In this work, we have used the MTD method to identify the ion transport pathway, but other pathway searching methods ^55–63 could be used instead. For example, one such approach is the string method,^40,64 one version of which has been applied to biological systems by Roux and coworkers to study the conformational change of a small protein.⁶⁵ This method can also be applied to ion channel systems to identify the ion transport pathway that connects the two ends of the channel as well. However, the string method may not guarantee the identified pathway is the free energy minimum, which is the path most likely associated with the real processes in the cell. In MTD simulations, starting from one configuration, the system is more likely to cross the next lowest barrier and reach the other end of the channel along the free energy minimum pathway.

In the example described above, we have used the Z-coordinate as the RC in the MTD simulation, which is similar to an experimental setup where the ion concentration or an electrochemical gradient is applied in one direction to drive the ion flow. However, this is fundamentally different from the Z-coordinate RC used in normal umbrella sampling calculations. In the latter case, the simulation in each window is independent from the next window and can cause the discontinuity as observed above due to not enough sampling or other reasons. The MTD simulation, however, is a dynamical process and the successful transport through the channel guarantees continuous sampling. In addition, using the data from the first “one-way trip” assures the sampled path is the minimum corresponding to the most possible ion transport pathway observed in experiments. The continuity of the sampled region can be further assured by applying a weak harmonic force in the perpendicular direction at a given point along the pathway when calculating the PMF.

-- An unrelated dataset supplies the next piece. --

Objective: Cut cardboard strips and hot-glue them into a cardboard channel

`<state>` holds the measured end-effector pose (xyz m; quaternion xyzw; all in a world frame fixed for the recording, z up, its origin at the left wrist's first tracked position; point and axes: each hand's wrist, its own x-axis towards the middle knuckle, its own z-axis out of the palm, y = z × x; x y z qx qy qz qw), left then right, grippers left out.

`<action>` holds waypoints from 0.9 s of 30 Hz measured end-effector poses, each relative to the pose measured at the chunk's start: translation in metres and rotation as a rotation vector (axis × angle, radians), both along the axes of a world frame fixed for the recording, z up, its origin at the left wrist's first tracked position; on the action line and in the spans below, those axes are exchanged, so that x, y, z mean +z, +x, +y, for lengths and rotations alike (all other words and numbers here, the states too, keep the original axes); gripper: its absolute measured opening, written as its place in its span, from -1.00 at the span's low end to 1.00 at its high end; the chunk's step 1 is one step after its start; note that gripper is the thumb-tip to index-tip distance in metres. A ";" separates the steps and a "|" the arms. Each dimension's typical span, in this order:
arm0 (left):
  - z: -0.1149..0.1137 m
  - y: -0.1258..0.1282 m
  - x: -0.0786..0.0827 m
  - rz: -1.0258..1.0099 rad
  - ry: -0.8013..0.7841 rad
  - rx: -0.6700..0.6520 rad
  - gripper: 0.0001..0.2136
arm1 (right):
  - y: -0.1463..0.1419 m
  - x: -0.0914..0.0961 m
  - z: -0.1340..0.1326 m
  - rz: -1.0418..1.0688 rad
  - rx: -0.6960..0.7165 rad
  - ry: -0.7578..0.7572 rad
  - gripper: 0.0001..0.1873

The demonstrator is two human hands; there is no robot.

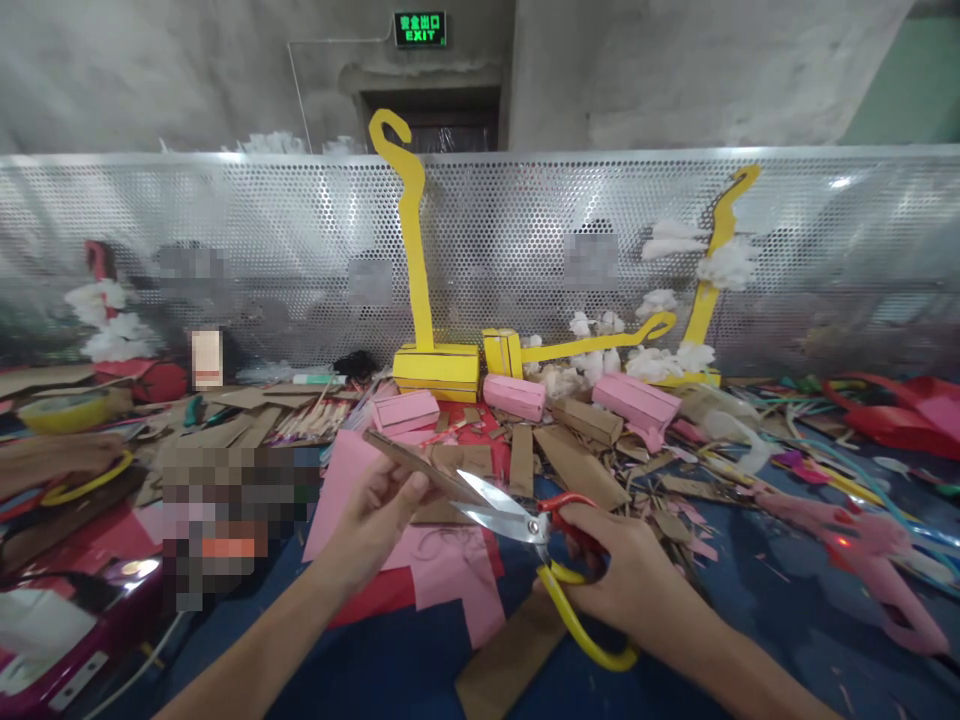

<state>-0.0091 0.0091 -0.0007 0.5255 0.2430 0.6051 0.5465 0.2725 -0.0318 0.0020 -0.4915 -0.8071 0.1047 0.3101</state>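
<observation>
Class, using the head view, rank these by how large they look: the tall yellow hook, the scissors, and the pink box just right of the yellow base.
1. tall yellow hook
2. scissors, though their nearness to the camera enlarges them
3. pink box

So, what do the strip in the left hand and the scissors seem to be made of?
The strip looks like brown cardboard: matte, flat, stiff. The scissors have shiny metal blades that reflect light; their red and yellow handles look like smooth plastic, though a coating is possible.

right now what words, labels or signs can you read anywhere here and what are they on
"EXIT": green lit sign on the wall above the doorway, under a row of Chinese characters too small to read.
Patches on the perforated metal screen and the workbench are blurred out: unreadable.
No text shows on the scissors.
</observation>
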 end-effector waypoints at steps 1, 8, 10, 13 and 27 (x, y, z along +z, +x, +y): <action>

In summary, the assumption that the ions transport through the non-uniform protein channel along a straight line can fail due to the complexity of the channel structure so that the PMF calculated along this path can be misleading. To get more reliable results, a combined MTD/US method has been proposed, in which the ion transport pathway is first identified using the MTD method. The PMF for the ion transport processes is then calculated along this pathway using the umbrella sampling method. This combined method also avoids the convergence problem sometimes found with the direct MTD approach for calculating a PMF. We have also applied the proposed method to the proton transport process through the AQP1 channel and demonstrated its feasibility, reliability, and ability to provide important new insight.